The woman's tirade continued throughout most of Elphaba's big moment and she continued without a hitch as practically everyone in the theatre turned around to see what was happening. Many audience members shouted out for the woman to stop, and the red coats (senior citizen volunteer ushers) struggled to wrangle the woman out of the theater.

I sat with my mouth open willing the crazy woman to shut the (insert obsenity here) up and get the (insert obsenity here) out of the theatre. We felt really bad for Elphaba, but were happy to give her a standing ovation after her song was over and the woman was escorted out.

During intermission, the red coats were all talking about the bat-shit crazy woman. In fact, everyone was. During intermission we gossiped with a girl in the bathroom (who we initially thought could see all the goings-on in the theatre because she was so freakishly tall, but in reality was just seated very close to the aforementioned pissier-than-Lisa-girl). She told us that the crazy girl was drunk, calling out (probably during the annoying alarm sound) and was asked to leave. But she had other plans and would not budge or shut the (insert obsenity here) up. Red coats called the police, who resorted to TASERING her and eventually arresting her crazy ass. Yeah.

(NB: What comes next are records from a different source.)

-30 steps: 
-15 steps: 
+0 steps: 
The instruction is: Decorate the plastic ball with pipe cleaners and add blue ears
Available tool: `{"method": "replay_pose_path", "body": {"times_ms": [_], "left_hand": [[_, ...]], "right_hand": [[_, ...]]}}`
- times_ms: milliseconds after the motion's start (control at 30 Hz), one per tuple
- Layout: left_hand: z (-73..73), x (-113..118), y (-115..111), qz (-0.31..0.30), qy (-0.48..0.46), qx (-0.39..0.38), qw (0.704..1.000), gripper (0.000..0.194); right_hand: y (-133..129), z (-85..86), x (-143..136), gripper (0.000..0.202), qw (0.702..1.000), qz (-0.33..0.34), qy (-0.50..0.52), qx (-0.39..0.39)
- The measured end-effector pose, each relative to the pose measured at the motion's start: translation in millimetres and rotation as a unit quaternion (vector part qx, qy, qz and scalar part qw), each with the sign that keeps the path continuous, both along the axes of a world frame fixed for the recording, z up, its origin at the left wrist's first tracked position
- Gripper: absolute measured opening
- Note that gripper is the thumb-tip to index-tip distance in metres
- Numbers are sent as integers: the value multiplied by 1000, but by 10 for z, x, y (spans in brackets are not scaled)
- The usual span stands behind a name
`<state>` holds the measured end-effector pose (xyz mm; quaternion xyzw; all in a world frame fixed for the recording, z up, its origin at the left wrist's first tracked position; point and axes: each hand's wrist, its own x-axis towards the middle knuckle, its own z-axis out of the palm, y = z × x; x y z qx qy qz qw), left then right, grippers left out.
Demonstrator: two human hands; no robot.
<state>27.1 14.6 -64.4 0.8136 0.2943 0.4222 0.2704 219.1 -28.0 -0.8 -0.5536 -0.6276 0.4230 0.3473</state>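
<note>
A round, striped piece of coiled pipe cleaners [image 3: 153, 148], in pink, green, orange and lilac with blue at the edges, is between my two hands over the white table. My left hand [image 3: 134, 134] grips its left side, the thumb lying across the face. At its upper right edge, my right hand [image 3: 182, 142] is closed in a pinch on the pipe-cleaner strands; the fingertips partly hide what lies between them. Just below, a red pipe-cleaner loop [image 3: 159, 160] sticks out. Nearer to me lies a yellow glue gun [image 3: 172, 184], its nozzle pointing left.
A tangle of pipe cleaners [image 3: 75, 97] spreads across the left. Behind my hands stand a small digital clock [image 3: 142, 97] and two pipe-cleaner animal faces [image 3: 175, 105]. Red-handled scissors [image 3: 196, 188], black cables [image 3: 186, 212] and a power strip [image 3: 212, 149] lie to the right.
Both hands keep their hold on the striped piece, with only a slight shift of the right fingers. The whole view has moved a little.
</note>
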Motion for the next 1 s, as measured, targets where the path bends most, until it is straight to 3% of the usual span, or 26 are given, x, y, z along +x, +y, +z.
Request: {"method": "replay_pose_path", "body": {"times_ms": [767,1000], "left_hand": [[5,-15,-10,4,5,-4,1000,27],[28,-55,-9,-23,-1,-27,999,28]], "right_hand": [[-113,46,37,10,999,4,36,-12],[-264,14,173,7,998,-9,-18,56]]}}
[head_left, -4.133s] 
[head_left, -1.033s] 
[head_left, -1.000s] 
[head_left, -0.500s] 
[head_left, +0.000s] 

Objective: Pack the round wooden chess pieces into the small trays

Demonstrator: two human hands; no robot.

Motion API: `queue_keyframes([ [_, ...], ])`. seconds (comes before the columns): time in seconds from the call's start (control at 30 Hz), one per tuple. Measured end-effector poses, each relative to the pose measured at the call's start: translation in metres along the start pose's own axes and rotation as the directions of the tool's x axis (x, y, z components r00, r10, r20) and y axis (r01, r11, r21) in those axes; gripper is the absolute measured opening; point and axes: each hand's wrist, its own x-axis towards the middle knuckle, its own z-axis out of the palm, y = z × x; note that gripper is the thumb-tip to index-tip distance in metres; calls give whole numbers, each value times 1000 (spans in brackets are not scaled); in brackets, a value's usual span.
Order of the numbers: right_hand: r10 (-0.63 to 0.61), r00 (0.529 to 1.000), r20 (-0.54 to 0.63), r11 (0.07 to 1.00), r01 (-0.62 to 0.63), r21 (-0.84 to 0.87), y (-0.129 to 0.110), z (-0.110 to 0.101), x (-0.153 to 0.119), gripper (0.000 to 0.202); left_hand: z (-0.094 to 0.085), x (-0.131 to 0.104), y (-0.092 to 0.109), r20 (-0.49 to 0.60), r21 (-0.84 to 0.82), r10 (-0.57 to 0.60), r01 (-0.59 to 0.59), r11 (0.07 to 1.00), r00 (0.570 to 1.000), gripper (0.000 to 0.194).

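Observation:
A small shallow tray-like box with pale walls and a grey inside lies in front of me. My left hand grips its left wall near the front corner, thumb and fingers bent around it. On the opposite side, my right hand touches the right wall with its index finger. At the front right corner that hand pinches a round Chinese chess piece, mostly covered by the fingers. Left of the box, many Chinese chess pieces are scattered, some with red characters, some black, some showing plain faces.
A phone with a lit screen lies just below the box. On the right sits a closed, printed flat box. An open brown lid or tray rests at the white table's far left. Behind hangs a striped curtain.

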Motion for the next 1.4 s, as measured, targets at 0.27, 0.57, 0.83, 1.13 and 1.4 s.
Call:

See, even theatre is more exciting and way classier in Cleveland. Who's coming to visit!?

Wednesday, December 9, 2009

I'm Still Wearing the Pink Uggs but...

I'm also listening to this song on repeat and (dare I say it?) I'm starting to feel slightly better. My friend Carly (who occasionally reads this blog and makes fun of the amount of prosecco I ingest) put this on a mix for me. And it just makes me happy, so I thought I'd share.



Sorry for all the negativity lately. Hopefully this will make up for it. You literally can't be in a bad mood when you listen to this song. Also, Laura is putting me on blog probation because I'm in such a craptastic mood.

How about one more day of pouting and then we all get happy? Maybe then Laura will let me have the blog back...

So you've had a bad day...

You know what? I'm having a really, really craptastic day (and I'm not alone...). My problems are really lame and minor in the grand scheme of things, so please don't waste your pity on me. Unless as a result of your pity you'd like to send Twizzlers or prosecco. In that case, e-mail me for my address and let's throw a pity party!

The good news is that I'm pretty good at cheering myself up.

This little clip is a pretty good start:


Add in a carton of this:




And a few pages of this:


And then I slip my feet into these:


And I usually start to feel a little bit better.

And yes, I'm fully aware that no one over the age of six should be wearing pink Uggs. My friends have staged interventions trying to get me to throw them out, but I love them. They're my depression shoes. You see me in them and you know I'm in a pissy mood. Personally, I think it's good for people to have a little warning.

So, dear blogosphere, (Wow, even when I'm depressed I can still rhyme. Nice.) consider yourself on notice. The pink Uggs are out and I'm all whiney. Feel free to ignore me until I'm back in my regularly scheduled black riding boots.

Tuesday, December 8, 2009

Tell the Truth Tuesday

1. I found Gossip Girl slightly confusing last night. What does that say about my mental capacity?

2. I'm feeling very anti-Christmas shopping this year. What is wrong with me? Where is my capitalist Christmas spirit?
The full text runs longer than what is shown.